# [REQUIRED ACTION]
Only the count should appear in your answer: how many lines of the data below contain the word "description"?

[Stored dataset items]
-----

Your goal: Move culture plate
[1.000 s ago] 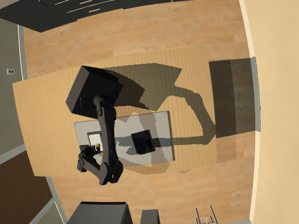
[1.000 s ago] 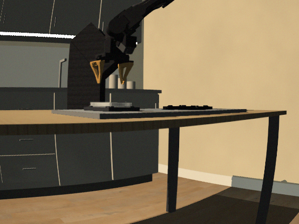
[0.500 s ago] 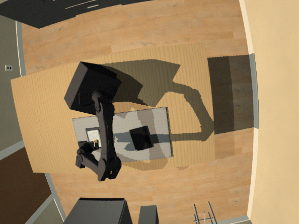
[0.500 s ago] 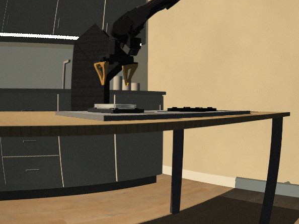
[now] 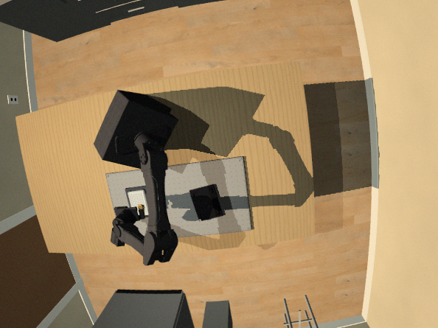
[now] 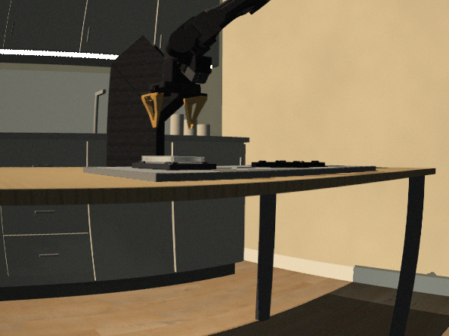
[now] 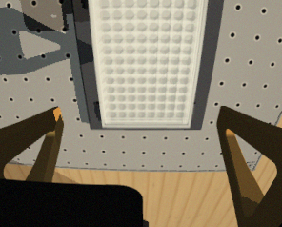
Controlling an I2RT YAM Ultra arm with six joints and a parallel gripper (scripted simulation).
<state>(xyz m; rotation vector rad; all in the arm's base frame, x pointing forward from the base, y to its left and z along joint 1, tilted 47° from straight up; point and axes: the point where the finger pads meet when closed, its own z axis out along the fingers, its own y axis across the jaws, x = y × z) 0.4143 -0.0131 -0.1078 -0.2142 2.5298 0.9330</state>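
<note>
Spread to its widest and gripping nothing, the pincer hangs well above the lidded 96-well culture plate, its two amber fingers pointing down at the board. That full spread looks deliberate — the jaws stand far enough apart to pass down either side of the plate's narrow width without nudging the clear lid.

In the wrist view the plate lies ahead of the pincer rather than squarely between the fingertips, its long axis running away from the camera, so the short sides face toward and away from the pincer and the long sides line up with the two fingers. I judge the approach is not finished: the pincer needs to come forward over the plate and then descend before any squeeze.

Under the plate is the dark plate nest N1, whose locators hold it flat and square — a fixed pose that makes a straight vertical approach workable. Off to one side of the pincer, well apart, the plate nest N2 waits bare on the same grey perforated breadboard, which lies on the wooden table. Behind the pincer rises the arm's dark base housing.
</note>
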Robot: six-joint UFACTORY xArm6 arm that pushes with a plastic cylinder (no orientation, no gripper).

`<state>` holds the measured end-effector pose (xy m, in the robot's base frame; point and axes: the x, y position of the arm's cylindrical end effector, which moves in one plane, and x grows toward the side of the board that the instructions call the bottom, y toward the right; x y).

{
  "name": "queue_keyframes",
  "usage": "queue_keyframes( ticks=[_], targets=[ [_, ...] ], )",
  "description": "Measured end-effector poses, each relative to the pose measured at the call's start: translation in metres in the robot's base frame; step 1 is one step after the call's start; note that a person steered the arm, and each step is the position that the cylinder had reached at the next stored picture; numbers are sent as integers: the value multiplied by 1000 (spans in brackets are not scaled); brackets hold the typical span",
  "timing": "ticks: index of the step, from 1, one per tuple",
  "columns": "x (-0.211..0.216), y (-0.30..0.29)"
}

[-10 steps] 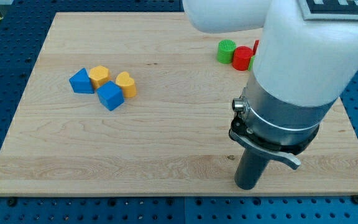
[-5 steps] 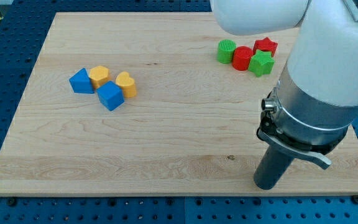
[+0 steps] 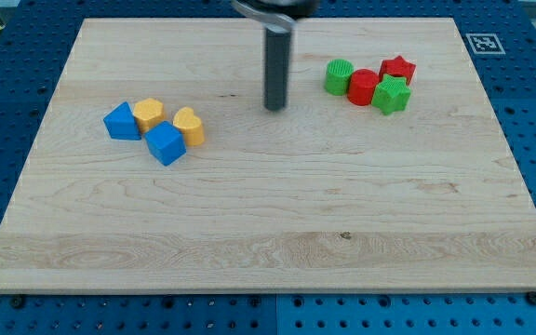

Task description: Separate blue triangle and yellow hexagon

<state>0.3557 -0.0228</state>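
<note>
Touching blue triangle (image 3: 122,122) & yellow hexagon (image 3: 149,113), left of my tip (image 3: 274,107)

The only sign is a small black-and-white square fiducial marker (image 3: 485,43) in the corner of the pale wooden desk (image 3: 268,233) at the view's top right; its pattern holds no letters or numbers. No readable text, brand or number appears elsewhere.
</note>
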Motion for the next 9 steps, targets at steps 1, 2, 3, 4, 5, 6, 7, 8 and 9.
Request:
queue_keyframes(
  ticks=[1, 2, 3, 4, 5, 6, 7, 8, 9],
  targets=[
    [-28, -96],
    [-25, -197],
    [-8, -226],
    [-6, -219],
    [10, -206],
    [22, -204],
    [31, -191],
    [48, -162],
    [74, -132]
  ],
)
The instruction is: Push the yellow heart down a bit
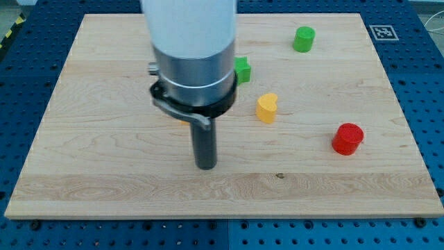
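The yellow heart lies on the wooden board, right of centre. My tip rests on the board to the lower left of the heart, well apart from it and touching no block. The arm's white and grey body rises above the tip and hides part of the board's upper middle.
A green block sits just above and left of the heart, partly hidden by the arm. A green cylinder stands at the upper right. A red cylinder stands at the right. A fiducial marker is at the board's top right corner.
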Controlling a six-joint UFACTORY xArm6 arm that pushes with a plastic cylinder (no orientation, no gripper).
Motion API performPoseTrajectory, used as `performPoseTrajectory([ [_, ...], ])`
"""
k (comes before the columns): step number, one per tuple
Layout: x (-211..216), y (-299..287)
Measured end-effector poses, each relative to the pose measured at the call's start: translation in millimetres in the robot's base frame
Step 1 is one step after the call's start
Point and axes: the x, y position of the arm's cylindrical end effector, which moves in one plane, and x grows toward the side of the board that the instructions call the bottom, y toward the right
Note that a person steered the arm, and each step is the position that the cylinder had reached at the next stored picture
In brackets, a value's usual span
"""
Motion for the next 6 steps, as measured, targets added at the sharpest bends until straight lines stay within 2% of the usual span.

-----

# [RESPONSE AREA]
2